Гай! Бруно улыбнулся, спускаясь в лифте. В кабинете Джерарда он ни разу не вспомнил о Гае! Он и глазом не моргнул, когда Джерард пробовал выбить, где он был в ночь с четверга на пятницу. Гай! Он и Гай! Где еще найдешь двух таких? Кто с ними сравнится? Ему страстно хотелось, чтобы Гай был сейчас рядом. Пожал бы он ему руку, а все и вся пусть себе катится к чертовой бабушке! Их свершения беспримерны! Как гром среди ясного неба! Как два красных сполоха, что мгновенно полыхнули и погасли, а люди еще ломают головы, вправду ли их видели. Ему вспомнилось одно стихотворение, в котором говорилось что–то похожее. Если он не ошибался, оно все еще лежит в кармашке его записной книжки. Он свернул с Уолл–стрит, нырнул в первый попавшийся бар, заказал выпить и извлек из записной книжки клочок бумаги. Он еще в колледже вырвал его из какой–то книги стихов.
Вэчел Линдсей
ТУСКЛЫЙ ВЗГЛЯД
Пусть юность все, что надо, совершит
И лишь затем познает скуки яд.
Преступен мир; детей своих он бьет,
Гнет волю бедных, мертв их тусклый взгляд.
Они и гибнут — только без надежд,
Они и сеют — только редко жнут,
Они и служат — только не богам,
И умирают — словно овцы мрут.
У них с Гаем взгляд не тусклый. Они с Гаем теперь не помрут словно овцы. Они с Гаем пожнут урожай. Он и с Гаем поделится, если только тот согласится взять.
На другой день примерно в то же самое время Бруно сидел в шезлонге на террасе своего дома в Грейт–Неке, пребывая в состоянии благодушного и безмятежного довольства, каковое было ему в новинку и потому приятно. Джерард все утро вертелся в доме, что–то вынюхивая, но Бруно был предельно вежлив и невозмутим, он распорядился, чтобы Джерарда с его коротышкой–помощничком накормили ленчем, но сейчас те ушли, и Бруно очень собою гордился. Только не дать Джерарду застать себя врасплох, как вчера, а то еще, чего доброго, разнервничаешься и напорешь ошибок. Джерард понятно, тупица чистейшей воды. Будь он вчера пообходительней, Бруно мог бы ему и помочь. Помочь? Бруно громко рассмеялся. Какую, интересно, помощь он имел в виду? Что это он, уже самого себя за нос водит?
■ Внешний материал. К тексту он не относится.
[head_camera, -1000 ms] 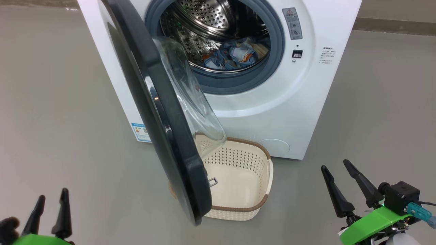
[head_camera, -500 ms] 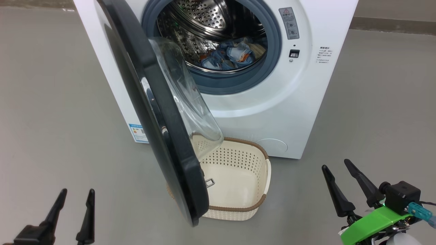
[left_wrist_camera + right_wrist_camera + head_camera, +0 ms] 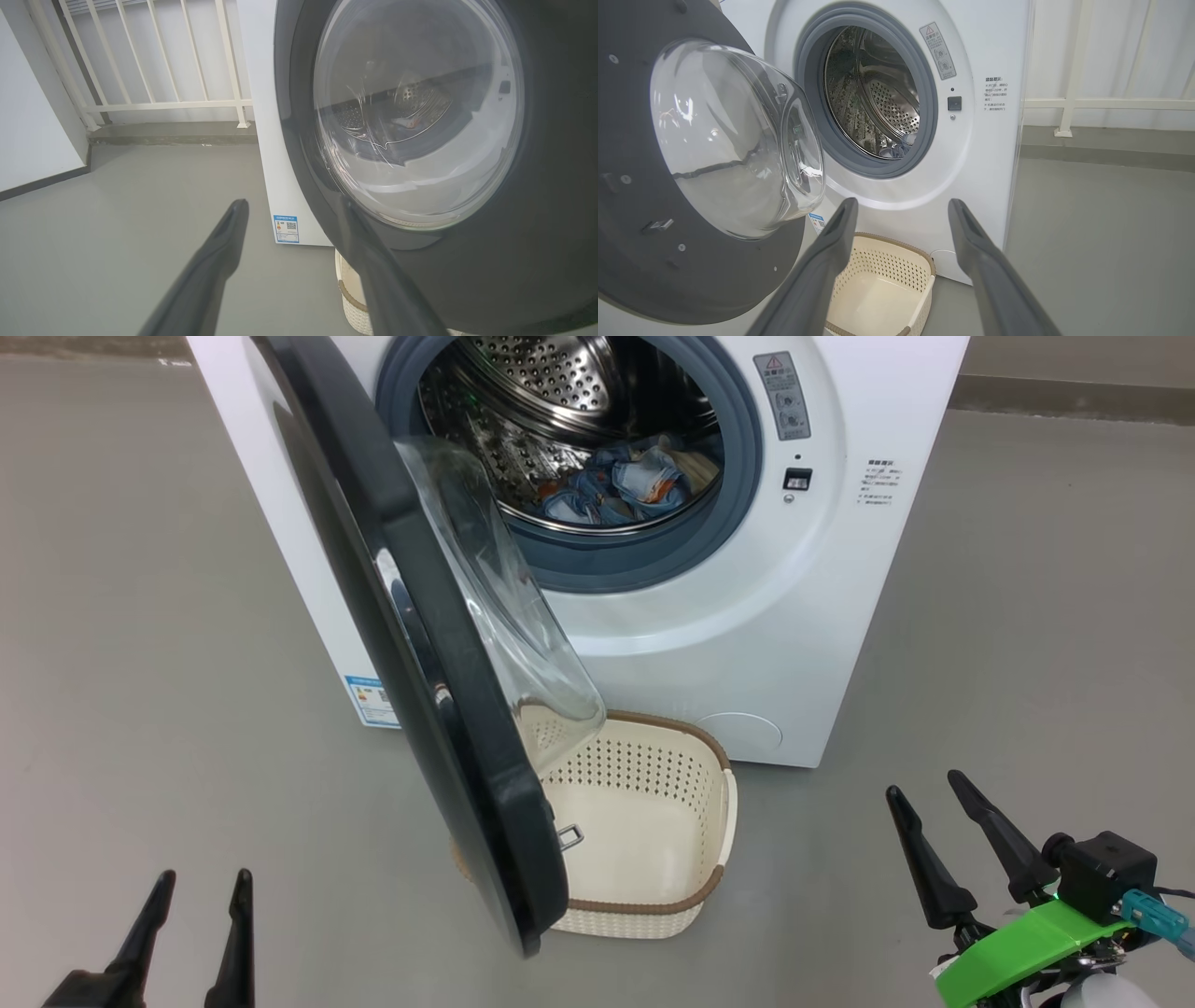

Где–то над головой птичка вопрошала: «Твидлди?» и сама себе отвечала: «Твидлдум».[18] Бруно задрал голову. Мама — та сразу бы назвала птичку. Он обвел взглядом красновато–коричневый газон, белую оштукатуренную стену, кизил, который уже начал набирать почки. Сегодня в нем неожиданно пробудился интерес к природе. Днем маме пришел чек на двадцать тысяч долларов, и будет много больше, как только перестанут тявкать эти, из страхового агентства, а юристы завершат положенную волокиту. За ленчем они с мамой поговорили о путешествии на Капри, так, в общих чертах, но он знал, что путешествие состоится. А вечером они в первый раз отправятся пообедать в ресторан, их любимый, небольшой и уютный, в стороне от шоссе неподалеку от Грейт–Нека. Ничего удивительного, что до сих пор он был равнодушен к природе. Вот теперь, когда и этот газон, и деревья принадлежат ему, — теперь совсем другое дело.